Sometimes I feel like I have it all under control but then it becomes quite clear that I don’t. I have been in a fog since we came back from California and while I first blamed it on jet lag, it has been clear that it is something more. Maybe it was the idea that Sarena has really become such a young lady. I feel like you wouldn’t even recognize her, sometimes I don’t. Seeing her at her school, in her world really struck me. It struck me how time just continues on its way. And life does go on. It is sometimes more than I can handle or process – the fact that life continues along without you.
I blamed my fog on jet lag but it’s more than that. Ethan finished school and started All Stars again. We’ve had fun summer nights with concerts and visits with friends. We have had nothing to complain about, yet I can’t get out of the fog. It’s almost like in the beginning when I would worry that everyone would forget about you and our life together. And now almost five years later, it seems like a real fear. People have said things (maybe just my interpretation of what they say) where I feel like people have forgotten, where our ability to move forward in life works against us and people don’t realize that today is just as hard (actually harder) than those early days. The more time passes, nothing gets easier. It just gets sadder. It gets sadder for all you have missed here on Earth, it gets sadder because things are so different from when we shared our world. And to some degree, I remain as angry. I wonder why this happened to us? I may hide it better than I did in the beginning but I am not sure it has changed all that much.

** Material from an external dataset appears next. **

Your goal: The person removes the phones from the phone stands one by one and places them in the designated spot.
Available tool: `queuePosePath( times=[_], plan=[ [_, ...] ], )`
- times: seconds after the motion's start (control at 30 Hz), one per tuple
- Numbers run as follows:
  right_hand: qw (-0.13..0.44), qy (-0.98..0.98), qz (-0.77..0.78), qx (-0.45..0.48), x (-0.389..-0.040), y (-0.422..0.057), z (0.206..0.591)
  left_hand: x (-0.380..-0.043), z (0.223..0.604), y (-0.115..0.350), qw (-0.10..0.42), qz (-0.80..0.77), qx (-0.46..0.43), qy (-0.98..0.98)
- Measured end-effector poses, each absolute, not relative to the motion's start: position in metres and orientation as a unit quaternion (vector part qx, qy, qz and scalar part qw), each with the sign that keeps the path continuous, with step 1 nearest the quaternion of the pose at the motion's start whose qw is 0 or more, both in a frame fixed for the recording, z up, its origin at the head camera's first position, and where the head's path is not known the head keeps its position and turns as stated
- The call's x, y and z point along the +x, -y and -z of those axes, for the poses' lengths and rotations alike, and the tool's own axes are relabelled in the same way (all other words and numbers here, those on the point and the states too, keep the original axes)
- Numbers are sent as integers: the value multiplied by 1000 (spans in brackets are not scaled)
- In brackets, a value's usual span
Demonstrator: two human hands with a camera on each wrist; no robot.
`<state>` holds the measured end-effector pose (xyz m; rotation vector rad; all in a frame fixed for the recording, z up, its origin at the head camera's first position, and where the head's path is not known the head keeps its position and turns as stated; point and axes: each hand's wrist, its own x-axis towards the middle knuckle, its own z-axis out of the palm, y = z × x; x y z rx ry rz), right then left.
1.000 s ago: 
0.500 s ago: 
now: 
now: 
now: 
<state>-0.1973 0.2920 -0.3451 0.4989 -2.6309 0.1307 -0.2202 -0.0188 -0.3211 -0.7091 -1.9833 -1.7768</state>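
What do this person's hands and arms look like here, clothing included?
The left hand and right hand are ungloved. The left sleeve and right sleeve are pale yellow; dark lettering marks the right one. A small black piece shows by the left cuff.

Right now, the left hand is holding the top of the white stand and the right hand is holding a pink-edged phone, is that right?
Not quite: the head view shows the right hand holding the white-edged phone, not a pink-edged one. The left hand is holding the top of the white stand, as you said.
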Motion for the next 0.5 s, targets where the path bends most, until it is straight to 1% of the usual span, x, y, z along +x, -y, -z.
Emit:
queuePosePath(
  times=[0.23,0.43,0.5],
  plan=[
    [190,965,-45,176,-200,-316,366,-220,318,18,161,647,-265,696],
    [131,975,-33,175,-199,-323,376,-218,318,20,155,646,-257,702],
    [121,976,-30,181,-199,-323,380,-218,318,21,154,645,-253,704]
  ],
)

I used to think the first times without you were the worst and if I could get through that I would be okay. But then the second year of things without you happened and in ways it was worse. And now this year will mark the fifth year without you. That seems like a lifetime and it is in fact half of Ethan’s life – which will only become more. Soon he will have spent more of his life without you here than he did being our big brother on Earth. It is hard to wrap my head around it.
So Jakey, I ask for your help. I hope this letter helps clear my fog. I hope I get my focus back. I hope I write more because that used to help me feel connected. I love you Jakey. More than you can imagine.